Friday, December 9, 2011

Pay The Darn Electric Bill


Post rock has come alone way from the days of Tortoise, Kranky Records, and strange Stereolab remixes. Nowadays, the genre is so broad and so all encompassing that it's almost as if it's become ambient again. As if to prove this point, Damn Electric Bill weave a mathy, melodic stew of mostly instrumental passages that go by the name of Jazz. While not jazzy in any sense, you could say that DEB are into all that jazz. In other words, this is a band that makes music like chemists create formulas; reckless experimentation that succeeds and/or fails based on the results.

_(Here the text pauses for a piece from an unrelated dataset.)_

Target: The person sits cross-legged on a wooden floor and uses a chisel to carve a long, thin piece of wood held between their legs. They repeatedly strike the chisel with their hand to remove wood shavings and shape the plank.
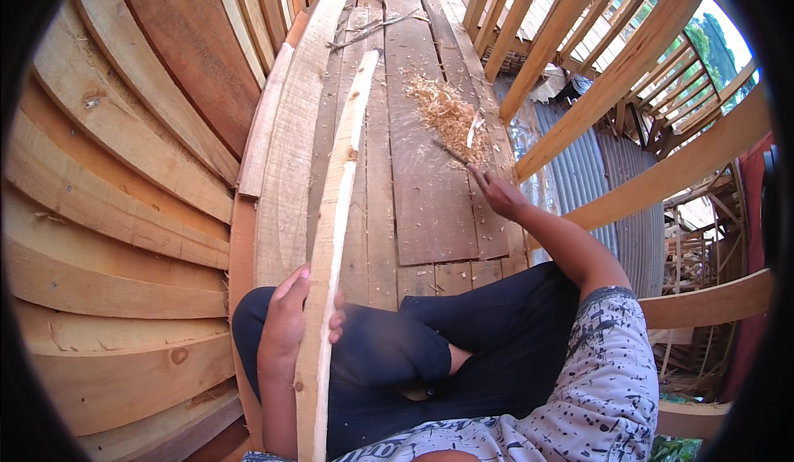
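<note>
A long pale wooden strip (335,189) with knots and a rough whitish edge runs from my lap out over the deck, its far end low near the boards. My left hand (291,317) is wrapped round its near part, thumb on one side and fingertips showing on the other. Out to the right, my right hand (502,195) grips a knife (451,153) with a thin dark blade; most of its handle is hidden in the fist. The blade points toward a heap of curled wood shavings (447,114) and is apart from the strip.
Stacked planks (124,205) form a wall close on my left. Wooden railing posts (616,86) stand on the right, with corrugated metal sheets (571,164) below. Thin sticks (374,28) and scattered shavings lie on the plank deck (430,214). My crossed legs are under the strip.
</note>
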A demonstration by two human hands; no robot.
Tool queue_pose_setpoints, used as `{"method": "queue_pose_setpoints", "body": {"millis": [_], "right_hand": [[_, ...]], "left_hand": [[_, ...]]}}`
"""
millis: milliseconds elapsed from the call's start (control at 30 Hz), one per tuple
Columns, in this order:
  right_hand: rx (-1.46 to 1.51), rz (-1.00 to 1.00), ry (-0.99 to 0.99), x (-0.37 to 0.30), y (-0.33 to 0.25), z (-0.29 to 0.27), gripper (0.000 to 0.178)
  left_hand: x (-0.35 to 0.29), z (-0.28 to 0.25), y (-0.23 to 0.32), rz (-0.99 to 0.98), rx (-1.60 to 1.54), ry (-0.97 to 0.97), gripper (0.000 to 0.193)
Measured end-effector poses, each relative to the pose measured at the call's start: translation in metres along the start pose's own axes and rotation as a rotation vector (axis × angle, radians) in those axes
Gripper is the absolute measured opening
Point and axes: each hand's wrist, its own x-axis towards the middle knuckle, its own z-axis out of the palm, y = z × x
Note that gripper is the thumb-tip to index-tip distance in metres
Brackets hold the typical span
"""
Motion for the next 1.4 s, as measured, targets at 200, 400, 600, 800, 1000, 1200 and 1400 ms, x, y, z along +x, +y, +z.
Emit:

Jazz is neat album that spends most of it's time with it's head in the clouds but occasionally finds time to come down (apparently via geyser) to distribute some fine sweeping indie synth pop that's almost like a series of Figurine-ish outtakes. In fact much of this album belongs in that Figurine/Postal Service/James Figurine camp...except none of DEB is related to James Figurine. Jazz for the most part is instrumental and despite it's math rock structure, the songs are loaded with melodies and harmonies that your brain can latch on to. That, of course, is the most important part of all this; instrumental or not DEB managing to make songs out of sounds with and without the aid of vocals.

Damn Electric Band has constructed a post-post rock album for the electronic generation. Danceable and listenable while maintaining its beauty, Jazz always experiments with its sound but never forgets that it's the songs that count the most. If you buy one predominantly instrumental album this year...this would be the one I suggest.